Requirement: Among the entries below, find the lines that hold the word "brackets" and report them.

Listed entries:
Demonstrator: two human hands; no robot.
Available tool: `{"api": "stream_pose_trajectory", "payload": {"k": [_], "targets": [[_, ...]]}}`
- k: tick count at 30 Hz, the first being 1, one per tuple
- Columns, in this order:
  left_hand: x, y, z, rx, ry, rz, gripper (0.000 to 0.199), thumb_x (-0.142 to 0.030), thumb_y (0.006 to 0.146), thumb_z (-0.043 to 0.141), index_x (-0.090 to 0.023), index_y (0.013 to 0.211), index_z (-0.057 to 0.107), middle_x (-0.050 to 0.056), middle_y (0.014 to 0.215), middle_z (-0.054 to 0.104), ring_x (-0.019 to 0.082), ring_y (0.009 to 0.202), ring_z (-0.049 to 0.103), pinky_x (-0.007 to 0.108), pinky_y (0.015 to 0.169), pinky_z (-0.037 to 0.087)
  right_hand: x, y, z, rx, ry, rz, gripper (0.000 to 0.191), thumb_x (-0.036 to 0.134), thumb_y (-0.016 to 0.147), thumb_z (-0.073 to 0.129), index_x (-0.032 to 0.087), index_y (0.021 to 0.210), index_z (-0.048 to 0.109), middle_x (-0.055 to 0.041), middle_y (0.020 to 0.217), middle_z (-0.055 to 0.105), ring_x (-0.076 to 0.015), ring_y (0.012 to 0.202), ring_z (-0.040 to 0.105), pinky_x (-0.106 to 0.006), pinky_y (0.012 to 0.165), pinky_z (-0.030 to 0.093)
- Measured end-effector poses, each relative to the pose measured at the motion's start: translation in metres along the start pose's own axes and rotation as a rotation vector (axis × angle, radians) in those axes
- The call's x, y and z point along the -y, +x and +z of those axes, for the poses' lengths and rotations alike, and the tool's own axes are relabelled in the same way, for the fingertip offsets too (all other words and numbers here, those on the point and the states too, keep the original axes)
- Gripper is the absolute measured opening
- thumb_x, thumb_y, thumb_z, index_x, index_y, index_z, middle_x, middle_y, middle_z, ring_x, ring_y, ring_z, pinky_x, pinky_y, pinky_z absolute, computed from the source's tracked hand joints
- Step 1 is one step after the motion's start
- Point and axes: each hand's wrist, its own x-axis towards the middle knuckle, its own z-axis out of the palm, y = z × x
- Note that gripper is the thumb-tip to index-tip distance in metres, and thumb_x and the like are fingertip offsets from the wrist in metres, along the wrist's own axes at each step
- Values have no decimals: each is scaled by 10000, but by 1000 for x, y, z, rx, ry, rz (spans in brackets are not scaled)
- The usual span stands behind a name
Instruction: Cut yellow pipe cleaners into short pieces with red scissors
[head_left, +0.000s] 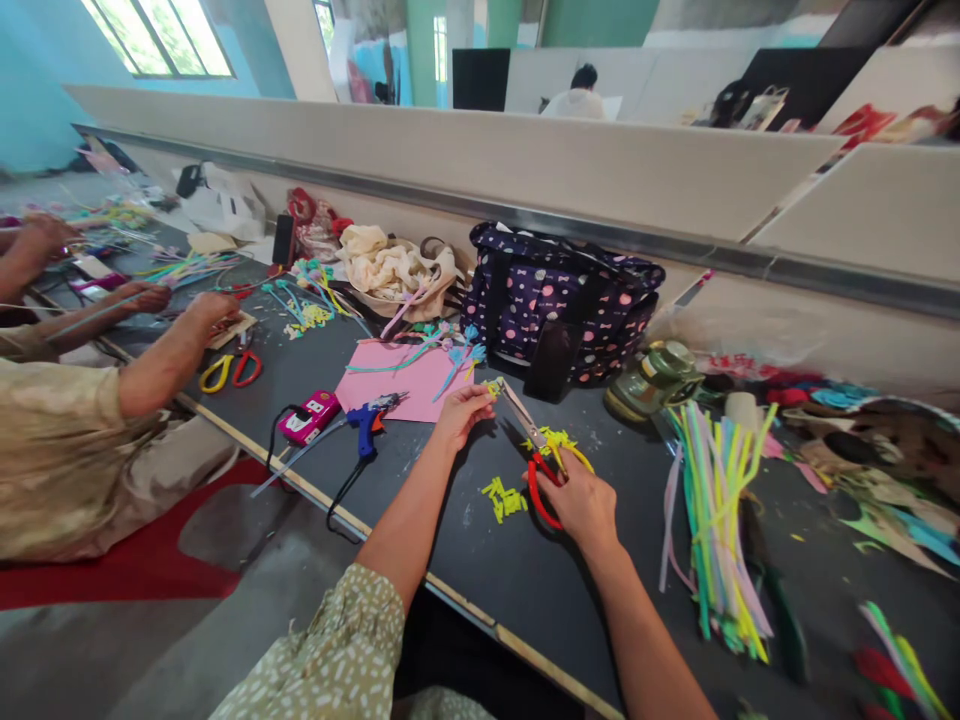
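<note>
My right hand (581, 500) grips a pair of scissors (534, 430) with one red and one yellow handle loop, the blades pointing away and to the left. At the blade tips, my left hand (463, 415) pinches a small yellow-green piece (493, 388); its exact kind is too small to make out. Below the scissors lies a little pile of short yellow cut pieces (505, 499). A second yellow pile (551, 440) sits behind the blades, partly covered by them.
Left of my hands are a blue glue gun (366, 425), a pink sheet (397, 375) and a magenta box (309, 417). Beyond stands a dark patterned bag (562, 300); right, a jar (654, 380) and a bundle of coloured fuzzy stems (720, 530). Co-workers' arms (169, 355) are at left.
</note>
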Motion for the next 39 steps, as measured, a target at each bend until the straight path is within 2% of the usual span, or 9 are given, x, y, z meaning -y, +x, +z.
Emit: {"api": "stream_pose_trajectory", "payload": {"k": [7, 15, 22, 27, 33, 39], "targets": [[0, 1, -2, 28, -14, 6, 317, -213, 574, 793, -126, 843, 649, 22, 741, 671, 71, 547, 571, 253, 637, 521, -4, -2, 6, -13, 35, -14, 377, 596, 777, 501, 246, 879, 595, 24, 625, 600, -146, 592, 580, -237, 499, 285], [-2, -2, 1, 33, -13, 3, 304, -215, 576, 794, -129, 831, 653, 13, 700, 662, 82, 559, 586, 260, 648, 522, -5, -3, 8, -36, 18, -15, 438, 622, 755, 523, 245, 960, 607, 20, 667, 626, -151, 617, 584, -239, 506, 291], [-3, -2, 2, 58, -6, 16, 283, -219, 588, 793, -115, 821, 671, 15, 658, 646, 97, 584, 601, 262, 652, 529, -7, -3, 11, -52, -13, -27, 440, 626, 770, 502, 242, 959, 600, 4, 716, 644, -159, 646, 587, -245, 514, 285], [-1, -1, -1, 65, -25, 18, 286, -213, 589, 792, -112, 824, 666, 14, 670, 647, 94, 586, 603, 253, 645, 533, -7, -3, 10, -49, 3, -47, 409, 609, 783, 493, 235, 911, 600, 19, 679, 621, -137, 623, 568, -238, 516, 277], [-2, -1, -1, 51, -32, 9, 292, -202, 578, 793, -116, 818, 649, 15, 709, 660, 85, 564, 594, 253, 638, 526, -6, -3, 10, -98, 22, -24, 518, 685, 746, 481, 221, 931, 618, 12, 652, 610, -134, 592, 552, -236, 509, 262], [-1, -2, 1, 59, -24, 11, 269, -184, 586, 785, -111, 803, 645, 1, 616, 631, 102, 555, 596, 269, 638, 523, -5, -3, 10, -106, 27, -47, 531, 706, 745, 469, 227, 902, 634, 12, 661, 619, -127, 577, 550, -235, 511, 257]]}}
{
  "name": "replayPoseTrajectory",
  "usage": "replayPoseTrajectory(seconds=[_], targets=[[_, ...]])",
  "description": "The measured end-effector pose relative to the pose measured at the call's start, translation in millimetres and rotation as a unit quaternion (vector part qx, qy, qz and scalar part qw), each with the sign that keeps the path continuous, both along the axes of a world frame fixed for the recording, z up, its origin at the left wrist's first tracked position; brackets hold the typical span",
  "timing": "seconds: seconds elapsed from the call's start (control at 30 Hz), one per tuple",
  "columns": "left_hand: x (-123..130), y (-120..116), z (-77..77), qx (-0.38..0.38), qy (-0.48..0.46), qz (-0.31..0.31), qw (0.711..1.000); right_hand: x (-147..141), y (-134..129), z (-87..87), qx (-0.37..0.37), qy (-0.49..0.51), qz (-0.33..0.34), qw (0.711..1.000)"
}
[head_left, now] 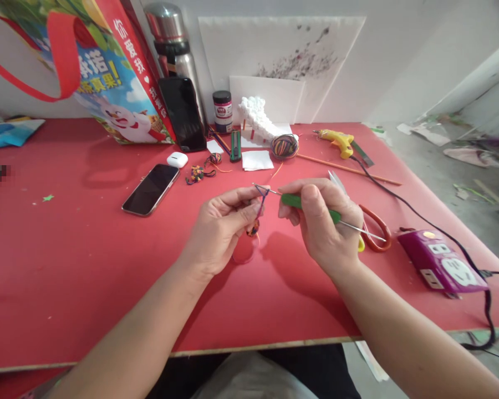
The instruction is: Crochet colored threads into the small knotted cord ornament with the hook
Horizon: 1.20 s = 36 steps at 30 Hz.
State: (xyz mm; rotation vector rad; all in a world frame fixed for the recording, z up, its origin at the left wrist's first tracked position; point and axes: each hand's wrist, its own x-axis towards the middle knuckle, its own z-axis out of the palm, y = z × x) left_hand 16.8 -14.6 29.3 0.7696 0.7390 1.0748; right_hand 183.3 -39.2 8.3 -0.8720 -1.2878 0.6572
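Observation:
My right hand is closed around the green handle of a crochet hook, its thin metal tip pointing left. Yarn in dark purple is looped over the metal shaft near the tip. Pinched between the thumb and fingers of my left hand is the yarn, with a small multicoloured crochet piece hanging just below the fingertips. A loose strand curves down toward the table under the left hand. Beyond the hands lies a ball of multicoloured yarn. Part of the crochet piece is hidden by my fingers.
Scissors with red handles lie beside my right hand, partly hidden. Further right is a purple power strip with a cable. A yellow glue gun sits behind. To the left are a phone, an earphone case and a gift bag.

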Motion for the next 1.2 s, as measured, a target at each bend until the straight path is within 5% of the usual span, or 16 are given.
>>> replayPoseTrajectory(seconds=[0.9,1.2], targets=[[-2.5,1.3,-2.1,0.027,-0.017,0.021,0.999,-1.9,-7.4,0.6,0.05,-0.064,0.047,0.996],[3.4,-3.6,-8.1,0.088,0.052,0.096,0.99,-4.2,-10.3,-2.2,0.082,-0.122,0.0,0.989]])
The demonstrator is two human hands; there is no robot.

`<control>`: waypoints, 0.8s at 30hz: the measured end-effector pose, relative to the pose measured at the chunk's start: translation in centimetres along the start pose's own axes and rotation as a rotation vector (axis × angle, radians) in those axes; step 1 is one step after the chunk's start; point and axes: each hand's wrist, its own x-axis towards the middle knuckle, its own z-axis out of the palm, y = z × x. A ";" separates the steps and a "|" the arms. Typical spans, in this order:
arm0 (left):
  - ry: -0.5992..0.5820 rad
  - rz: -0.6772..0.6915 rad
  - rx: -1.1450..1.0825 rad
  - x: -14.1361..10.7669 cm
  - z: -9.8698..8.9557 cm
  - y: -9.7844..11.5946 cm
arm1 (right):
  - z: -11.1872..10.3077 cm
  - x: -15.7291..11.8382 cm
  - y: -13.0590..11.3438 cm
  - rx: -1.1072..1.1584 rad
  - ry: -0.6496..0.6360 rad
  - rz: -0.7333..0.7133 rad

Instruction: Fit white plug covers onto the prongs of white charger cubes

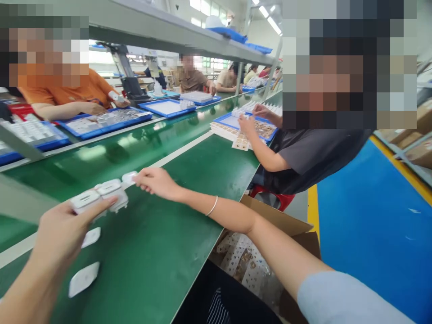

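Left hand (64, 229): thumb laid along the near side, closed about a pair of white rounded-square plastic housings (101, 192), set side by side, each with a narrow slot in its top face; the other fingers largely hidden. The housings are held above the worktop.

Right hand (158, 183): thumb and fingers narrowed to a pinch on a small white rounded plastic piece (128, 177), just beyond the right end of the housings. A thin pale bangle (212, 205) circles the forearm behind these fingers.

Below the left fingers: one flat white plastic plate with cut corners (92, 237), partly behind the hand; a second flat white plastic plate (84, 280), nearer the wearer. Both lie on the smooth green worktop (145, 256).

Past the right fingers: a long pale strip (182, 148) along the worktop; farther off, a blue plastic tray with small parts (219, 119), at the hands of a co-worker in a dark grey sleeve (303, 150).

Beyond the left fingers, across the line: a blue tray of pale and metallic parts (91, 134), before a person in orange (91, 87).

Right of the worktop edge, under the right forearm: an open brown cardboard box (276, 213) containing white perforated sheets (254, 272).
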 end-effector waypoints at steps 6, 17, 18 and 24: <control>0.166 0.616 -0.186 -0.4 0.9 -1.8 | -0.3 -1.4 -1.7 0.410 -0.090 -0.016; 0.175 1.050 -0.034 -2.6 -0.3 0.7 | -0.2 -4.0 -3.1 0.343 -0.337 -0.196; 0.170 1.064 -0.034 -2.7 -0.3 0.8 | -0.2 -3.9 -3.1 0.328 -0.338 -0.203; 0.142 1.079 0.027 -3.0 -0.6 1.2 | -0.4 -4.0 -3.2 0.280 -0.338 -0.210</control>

Problem solution:
- Values have no decimals: each is scaled by 10000, but by 1000 for x, y, z, rx, ry, rz (spans in brackets are not scaled)
  "description": "The measured end-effector pose relative to the pose measured at the call's start, translation in millimetres and rotation as a unit quaternion (vector part qx, qy, qz and scalar part qw), each with the sign that keeps the path continuous, both along the axes of a world frame fixed for the recording, z up, its origin at the left wrist's first tracked position; brackets hold the typical span",

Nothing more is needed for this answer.